» WORK ITEM
Each line below that contains the word "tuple" must be copied.

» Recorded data
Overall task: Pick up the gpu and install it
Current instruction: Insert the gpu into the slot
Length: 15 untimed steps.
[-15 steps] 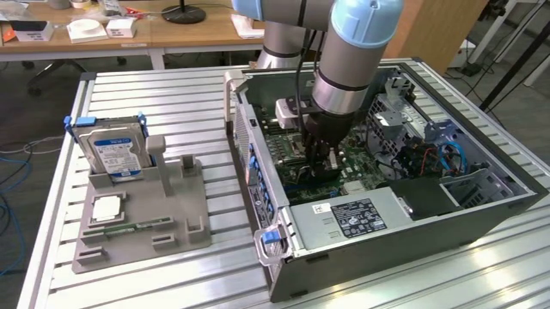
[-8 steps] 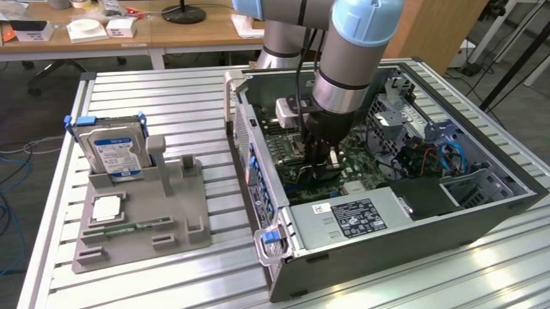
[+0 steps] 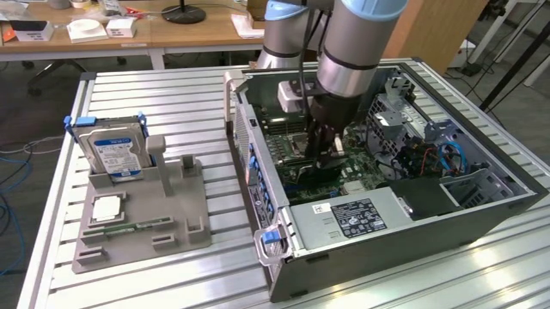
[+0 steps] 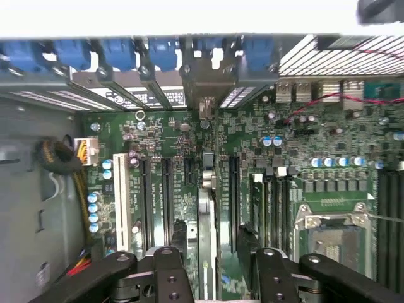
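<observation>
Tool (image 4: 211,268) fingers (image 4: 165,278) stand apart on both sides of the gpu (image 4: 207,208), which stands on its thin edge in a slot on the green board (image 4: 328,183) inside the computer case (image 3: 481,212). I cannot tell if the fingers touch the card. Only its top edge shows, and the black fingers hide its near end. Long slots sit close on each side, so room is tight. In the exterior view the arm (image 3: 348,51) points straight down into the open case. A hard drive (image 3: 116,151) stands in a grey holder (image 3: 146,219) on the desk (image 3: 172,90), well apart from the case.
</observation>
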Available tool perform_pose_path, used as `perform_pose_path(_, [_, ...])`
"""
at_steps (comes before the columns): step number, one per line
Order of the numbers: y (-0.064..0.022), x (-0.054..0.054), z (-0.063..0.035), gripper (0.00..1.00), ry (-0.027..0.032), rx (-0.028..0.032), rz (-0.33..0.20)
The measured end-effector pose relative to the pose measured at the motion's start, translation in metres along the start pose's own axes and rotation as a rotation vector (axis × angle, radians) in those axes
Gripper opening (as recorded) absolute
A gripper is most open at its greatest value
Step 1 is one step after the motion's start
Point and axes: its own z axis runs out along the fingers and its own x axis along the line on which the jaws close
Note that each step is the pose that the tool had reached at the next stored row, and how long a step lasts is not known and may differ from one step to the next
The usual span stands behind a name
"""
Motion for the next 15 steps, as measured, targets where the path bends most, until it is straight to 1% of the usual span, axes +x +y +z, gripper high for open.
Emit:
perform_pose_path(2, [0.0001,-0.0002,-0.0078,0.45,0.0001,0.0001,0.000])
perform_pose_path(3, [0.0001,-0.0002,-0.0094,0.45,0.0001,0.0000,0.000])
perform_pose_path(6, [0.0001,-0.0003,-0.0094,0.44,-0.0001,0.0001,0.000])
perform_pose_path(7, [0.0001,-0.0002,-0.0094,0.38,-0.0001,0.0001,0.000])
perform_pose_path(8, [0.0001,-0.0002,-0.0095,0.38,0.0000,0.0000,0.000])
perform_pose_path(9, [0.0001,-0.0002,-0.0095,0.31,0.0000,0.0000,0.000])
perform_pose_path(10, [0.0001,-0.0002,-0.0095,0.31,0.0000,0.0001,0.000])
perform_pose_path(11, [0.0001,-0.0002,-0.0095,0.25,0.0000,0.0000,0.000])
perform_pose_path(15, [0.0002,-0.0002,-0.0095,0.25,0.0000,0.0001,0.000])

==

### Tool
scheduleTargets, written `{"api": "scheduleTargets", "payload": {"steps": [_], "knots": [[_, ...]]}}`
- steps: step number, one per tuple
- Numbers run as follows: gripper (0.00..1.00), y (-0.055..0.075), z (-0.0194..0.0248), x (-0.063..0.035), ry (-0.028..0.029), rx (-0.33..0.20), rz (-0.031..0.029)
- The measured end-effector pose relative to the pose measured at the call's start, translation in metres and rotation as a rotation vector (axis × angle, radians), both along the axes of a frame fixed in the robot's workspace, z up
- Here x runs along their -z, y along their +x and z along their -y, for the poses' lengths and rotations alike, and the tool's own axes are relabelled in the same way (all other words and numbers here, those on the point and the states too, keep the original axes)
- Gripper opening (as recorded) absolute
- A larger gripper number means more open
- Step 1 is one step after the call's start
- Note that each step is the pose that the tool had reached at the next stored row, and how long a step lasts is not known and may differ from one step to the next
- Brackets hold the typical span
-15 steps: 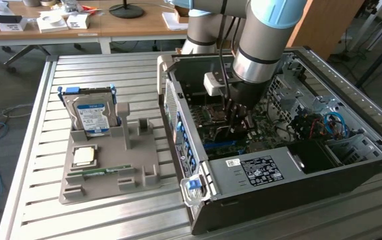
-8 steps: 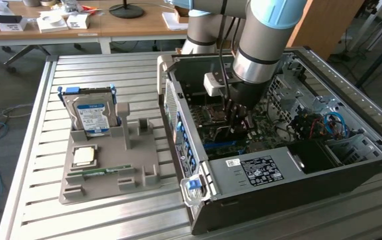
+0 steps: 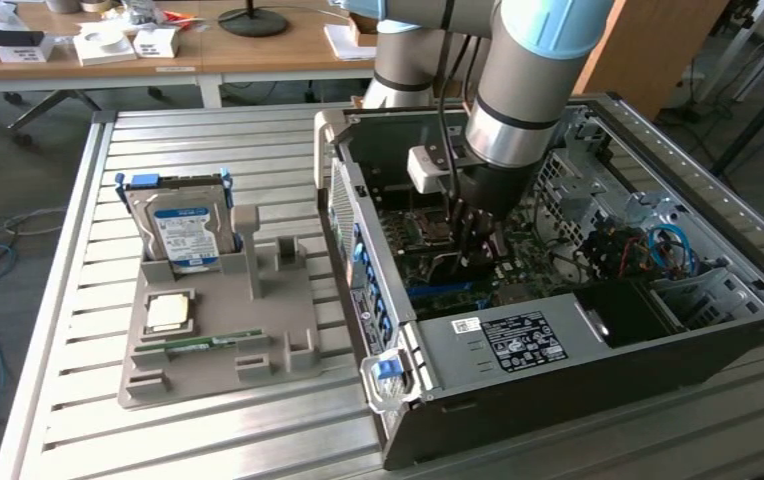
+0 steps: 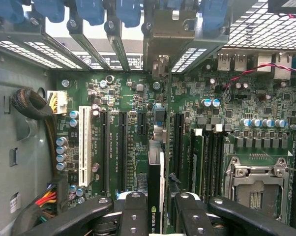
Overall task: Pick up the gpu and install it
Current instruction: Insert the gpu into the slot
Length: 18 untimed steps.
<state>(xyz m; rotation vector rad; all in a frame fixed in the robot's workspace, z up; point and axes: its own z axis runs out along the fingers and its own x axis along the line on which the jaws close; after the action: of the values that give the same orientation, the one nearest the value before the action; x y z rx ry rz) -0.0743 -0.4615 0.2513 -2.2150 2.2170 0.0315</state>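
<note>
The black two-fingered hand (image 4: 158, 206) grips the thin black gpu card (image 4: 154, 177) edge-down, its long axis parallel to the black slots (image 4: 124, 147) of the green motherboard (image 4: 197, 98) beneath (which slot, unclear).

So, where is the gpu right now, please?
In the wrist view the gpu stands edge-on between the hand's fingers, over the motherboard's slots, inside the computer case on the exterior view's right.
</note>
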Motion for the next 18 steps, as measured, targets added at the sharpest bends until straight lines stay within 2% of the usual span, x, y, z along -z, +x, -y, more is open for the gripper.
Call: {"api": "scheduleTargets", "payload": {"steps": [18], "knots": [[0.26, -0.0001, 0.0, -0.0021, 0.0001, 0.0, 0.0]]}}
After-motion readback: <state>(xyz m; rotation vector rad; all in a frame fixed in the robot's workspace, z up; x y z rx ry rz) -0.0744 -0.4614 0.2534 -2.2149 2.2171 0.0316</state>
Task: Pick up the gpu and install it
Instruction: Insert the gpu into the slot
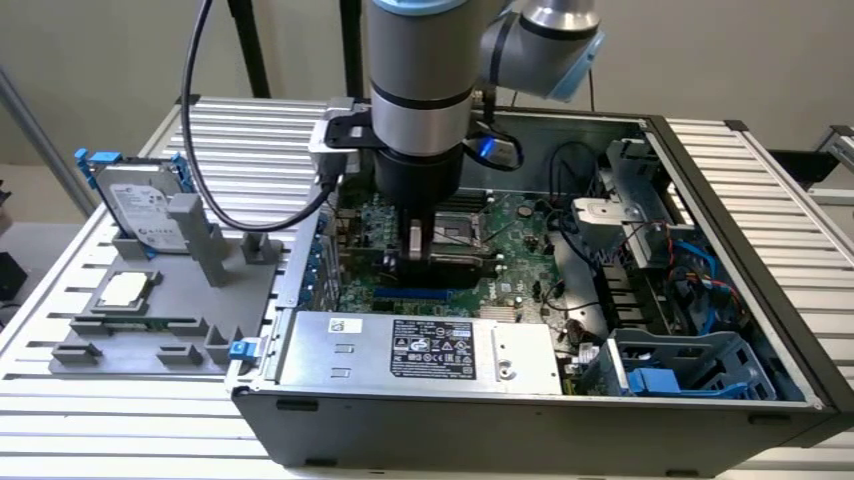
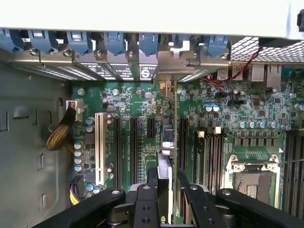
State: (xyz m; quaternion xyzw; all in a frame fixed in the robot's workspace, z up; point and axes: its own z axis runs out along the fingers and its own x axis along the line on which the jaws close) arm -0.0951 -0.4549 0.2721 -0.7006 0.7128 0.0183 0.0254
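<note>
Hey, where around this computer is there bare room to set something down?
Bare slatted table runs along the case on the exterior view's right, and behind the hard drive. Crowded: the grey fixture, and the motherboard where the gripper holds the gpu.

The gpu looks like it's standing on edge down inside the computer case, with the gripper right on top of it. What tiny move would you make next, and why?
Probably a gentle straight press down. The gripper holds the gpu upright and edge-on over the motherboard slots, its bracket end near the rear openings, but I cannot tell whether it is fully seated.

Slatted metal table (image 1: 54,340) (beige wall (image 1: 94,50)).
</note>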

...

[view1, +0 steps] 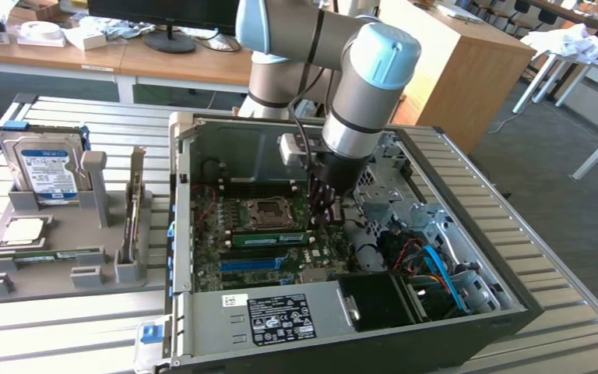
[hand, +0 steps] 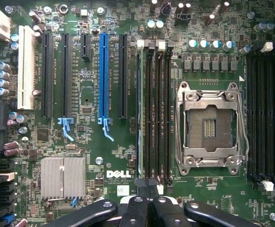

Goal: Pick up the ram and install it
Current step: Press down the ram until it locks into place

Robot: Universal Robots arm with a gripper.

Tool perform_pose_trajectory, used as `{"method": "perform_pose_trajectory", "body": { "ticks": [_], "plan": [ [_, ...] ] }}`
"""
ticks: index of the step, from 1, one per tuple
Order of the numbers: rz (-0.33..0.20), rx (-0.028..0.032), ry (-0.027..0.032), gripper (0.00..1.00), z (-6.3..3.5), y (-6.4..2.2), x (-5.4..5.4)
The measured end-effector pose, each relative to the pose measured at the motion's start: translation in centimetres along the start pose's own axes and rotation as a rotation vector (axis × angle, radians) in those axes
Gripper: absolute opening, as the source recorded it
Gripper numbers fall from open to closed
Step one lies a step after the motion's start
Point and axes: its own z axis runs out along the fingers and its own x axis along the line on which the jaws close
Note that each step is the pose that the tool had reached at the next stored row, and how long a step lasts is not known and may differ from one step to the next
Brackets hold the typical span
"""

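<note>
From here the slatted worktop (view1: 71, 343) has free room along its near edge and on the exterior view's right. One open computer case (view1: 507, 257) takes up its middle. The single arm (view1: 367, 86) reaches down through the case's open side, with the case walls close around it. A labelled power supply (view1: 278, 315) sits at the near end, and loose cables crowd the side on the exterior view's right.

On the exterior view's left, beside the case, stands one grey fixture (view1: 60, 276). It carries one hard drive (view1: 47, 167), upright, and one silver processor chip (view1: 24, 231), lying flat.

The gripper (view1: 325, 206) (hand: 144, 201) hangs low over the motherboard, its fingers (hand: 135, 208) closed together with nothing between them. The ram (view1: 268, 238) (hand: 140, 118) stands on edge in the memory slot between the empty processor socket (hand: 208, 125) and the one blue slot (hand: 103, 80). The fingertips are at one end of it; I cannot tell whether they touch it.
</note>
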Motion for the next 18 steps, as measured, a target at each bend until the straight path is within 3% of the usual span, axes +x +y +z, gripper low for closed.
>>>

» REPLY TO THE EXERCISE
- steps: step number, one per tuple
ticks: index of the step, from 1, one per tuple

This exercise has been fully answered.